However, as a group, women lost existing political power in this period: the hereditary rights of freewomen were curtailed in 1832, their traditional participation in parochial authority declined and aristocratic dynastic networks became less influential. Yet, like other disenfranchised groups, women made vociferous use of whatever avenues remained open to them: petitioning, lecturing, forming pressure groups, publishing tracts and manipulating patronage.
Gleadle’s study has no tremendously dramatic thesis to proclaim but it is subtle, full of minute and often fascinating detail, and always alert to the contradictions of these women’s lives. Her interpretation of written records contrasts with the pessimistic conclusions of Leonore Davidoff and Catherine Hall in their 1987 work Family Fortunes: Men and Women of the English Middle Class, 1780-1850. She argues that Victorian memorials of women conventionally presented a feminised nonentity, whereas in day-to-day interactions their wealth or familial connections may have given them considerable social authority.
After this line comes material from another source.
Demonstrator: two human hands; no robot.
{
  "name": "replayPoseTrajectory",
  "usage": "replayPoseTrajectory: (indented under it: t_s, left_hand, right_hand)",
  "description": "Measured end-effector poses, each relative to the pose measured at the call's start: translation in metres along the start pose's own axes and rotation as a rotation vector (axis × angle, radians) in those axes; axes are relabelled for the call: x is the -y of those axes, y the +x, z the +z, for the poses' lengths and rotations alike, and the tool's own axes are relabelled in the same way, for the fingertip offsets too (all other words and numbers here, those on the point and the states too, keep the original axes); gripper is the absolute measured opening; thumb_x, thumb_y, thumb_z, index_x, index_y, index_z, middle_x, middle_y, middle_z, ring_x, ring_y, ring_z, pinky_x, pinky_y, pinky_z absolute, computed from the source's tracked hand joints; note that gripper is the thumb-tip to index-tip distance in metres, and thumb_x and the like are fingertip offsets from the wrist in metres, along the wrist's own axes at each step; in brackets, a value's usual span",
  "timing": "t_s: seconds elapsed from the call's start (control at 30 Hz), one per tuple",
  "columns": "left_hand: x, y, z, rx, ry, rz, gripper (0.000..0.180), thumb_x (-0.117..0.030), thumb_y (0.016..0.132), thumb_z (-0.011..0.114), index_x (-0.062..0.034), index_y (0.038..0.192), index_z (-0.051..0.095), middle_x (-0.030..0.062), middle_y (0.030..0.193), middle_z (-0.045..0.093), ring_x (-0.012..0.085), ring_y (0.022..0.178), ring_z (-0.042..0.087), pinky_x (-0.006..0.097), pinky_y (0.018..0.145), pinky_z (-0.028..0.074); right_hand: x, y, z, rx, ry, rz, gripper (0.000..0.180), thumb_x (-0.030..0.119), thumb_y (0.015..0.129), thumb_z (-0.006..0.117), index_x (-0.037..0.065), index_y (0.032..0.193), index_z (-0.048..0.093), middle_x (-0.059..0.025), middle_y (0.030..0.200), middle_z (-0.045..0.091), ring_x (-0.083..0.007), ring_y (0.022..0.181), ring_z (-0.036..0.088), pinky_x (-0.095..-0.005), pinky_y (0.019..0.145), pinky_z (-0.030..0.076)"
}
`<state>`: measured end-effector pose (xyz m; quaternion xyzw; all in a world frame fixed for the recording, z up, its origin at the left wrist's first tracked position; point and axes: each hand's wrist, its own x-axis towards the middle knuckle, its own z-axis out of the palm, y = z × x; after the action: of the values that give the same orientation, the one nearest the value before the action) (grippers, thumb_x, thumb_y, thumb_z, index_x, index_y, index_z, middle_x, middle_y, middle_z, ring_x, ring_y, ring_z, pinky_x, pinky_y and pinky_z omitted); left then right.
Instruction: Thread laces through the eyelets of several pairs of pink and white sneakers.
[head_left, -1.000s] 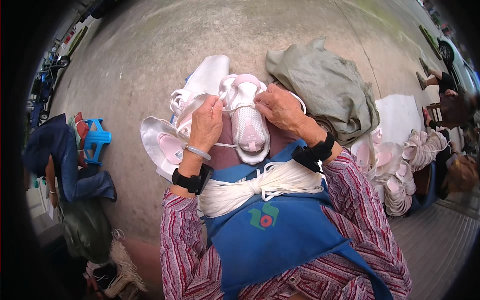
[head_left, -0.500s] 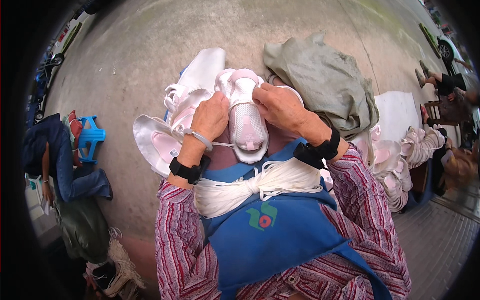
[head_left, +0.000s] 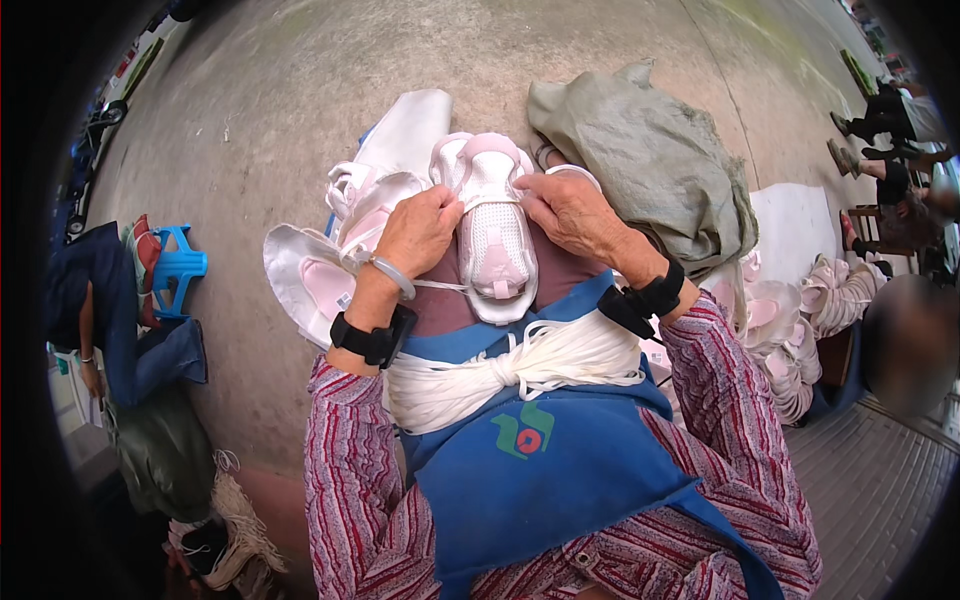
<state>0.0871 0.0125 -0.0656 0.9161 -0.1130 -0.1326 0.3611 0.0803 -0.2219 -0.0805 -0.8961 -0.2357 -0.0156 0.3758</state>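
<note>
A white and pink shoe [head_left: 496, 250] lies on my lap, its toe end pointing at me, with another pale pink shoe part [head_left: 447, 160] tucked beside it. A thin white shoelace [head_left: 490, 201] runs across the shoe between my fingers. At its left side my left hand [head_left: 420, 230] is closed, pinching the lace. My right hand [head_left: 577, 208] pinches at the shoe's right edge, its fingertips on the lace. A loose lace end hangs below my left hand. A thick bundle of white laces [head_left: 505, 372] rests at my waist over a blue apron [head_left: 550, 480].
More pink and white shoe pieces [head_left: 318, 285] lie to the left. A grey-green cloth sack [head_left: 645, 165] sits at the right, with stacked shoe parts [head_left: 785, 340] beyond it. A blue stool [head_left: 178, 270] and a seated person [head_left: 150, 350] are at far left; other people are at far right.
My hands have moved slightly apart, drawing the lace flatter across the shoe. My right hand has shifted a little outward. People at the far right have moved.
</note>
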Motion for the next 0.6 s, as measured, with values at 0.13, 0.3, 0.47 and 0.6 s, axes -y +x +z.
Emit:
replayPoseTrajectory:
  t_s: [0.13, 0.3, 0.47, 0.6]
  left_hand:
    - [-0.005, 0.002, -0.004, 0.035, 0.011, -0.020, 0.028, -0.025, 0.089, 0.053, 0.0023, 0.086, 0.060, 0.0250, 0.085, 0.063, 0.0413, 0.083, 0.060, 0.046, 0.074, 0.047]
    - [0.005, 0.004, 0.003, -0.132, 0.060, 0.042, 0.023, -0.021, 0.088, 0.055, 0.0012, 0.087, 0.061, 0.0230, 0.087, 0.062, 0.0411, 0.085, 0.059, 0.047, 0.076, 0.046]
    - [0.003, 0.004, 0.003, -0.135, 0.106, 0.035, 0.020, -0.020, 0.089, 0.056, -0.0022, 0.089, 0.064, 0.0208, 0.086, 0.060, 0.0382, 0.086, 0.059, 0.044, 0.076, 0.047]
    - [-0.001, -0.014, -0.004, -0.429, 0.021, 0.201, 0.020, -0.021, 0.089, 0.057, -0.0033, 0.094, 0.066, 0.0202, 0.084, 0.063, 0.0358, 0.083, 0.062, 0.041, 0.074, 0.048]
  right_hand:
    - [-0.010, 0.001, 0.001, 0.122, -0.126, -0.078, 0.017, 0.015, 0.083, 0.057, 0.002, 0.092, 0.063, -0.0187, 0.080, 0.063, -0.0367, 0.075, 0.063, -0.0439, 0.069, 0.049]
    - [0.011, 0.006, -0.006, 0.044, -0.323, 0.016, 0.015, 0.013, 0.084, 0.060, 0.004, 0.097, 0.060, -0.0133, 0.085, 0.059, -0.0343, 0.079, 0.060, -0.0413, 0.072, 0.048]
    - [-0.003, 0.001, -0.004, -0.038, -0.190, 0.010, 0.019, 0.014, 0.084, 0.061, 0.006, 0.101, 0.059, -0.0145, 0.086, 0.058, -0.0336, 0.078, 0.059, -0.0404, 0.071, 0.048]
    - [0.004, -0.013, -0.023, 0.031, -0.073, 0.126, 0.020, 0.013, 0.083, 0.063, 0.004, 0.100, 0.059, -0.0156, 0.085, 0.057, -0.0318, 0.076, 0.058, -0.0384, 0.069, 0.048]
Heavy emphasis on the roles of wives and mothers in conduct books and political rhetoric is likewise misleading. Gleadle points out that married women were a demographic minority in this period, outnumbered by singletons and widows. Her book therefore argues for the “situational” nature of gender, which was not always the salient factor in identities also shaped by religious, familial, class and ethnic affiliations. Its conclusions – that women’s authority in their local communities depended upon land and money rather than perception of their domestic virtues – are unsurprising but a useful corrective to common misconceptions.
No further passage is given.